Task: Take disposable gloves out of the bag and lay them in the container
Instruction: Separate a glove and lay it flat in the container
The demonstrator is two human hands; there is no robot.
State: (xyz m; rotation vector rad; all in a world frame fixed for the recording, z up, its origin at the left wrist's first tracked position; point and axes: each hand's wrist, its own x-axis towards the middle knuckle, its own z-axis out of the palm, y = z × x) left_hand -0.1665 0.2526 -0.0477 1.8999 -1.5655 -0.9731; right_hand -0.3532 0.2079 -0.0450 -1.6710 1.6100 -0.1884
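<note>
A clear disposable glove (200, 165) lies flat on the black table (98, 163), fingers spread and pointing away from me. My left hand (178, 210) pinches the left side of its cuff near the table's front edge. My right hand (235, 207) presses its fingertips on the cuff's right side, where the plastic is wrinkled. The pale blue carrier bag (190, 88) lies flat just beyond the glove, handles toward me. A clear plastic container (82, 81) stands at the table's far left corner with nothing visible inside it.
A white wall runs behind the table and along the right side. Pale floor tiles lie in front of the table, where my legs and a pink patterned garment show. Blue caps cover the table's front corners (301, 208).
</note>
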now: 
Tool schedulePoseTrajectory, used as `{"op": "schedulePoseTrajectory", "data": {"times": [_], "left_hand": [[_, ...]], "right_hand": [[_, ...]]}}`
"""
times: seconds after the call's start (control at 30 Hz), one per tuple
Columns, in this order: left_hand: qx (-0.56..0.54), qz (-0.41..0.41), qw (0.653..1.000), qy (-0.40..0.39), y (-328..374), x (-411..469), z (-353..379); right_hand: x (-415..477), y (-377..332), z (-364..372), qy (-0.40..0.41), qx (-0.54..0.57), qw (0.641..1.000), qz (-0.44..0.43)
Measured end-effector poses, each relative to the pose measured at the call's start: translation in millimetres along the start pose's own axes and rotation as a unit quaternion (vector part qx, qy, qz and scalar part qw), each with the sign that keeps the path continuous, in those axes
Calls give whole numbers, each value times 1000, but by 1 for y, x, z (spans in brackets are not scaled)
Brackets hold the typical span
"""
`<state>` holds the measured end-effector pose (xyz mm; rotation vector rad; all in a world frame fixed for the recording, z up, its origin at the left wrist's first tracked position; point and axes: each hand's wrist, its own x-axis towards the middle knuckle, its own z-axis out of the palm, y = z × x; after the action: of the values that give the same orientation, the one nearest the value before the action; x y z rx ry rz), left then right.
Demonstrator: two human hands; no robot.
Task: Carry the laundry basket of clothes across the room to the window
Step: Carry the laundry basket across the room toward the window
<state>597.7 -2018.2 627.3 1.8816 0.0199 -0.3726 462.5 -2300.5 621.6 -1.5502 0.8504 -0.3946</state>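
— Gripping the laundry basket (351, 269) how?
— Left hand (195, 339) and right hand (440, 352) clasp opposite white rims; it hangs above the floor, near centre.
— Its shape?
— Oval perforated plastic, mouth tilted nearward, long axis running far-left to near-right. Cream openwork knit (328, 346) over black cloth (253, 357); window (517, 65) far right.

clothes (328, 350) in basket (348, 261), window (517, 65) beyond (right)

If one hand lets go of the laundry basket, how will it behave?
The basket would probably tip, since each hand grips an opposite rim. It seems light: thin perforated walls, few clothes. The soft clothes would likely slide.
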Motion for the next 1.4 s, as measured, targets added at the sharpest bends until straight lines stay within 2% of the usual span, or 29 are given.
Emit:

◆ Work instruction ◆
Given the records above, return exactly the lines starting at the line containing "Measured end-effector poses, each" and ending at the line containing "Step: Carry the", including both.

◆ Answer for the task ◆
Measured end-effector poses, each relative to the pose measured at the call's start: translation in millimetres along the start pose's own axes and rotation as a unit quaternion (vector part qx, qy, qz and scalar part qw), each with the sign that keeps the path continuous, in those axes
Calls give whole numbers, each value times 1000, but by 1 for y, x, z (spans in brackets are not scaled)
Brackets hold the typical span
"""
`<state>` holds the measured end-effector pose (xyz mm; rotation vector rad; all in a world frame fixed for the recording, z up, its origin at the left wrist's first tracked position; point and axes: each hand's wrist, its own x-axis towards the middle knuckle, its own z-axis out of the palm, y = z × x; after the action: of the values that give the same orientation, the one nearest the value before the action; x y z rx ry rz), left then right.
Demonstrator: two human hands; no robot.
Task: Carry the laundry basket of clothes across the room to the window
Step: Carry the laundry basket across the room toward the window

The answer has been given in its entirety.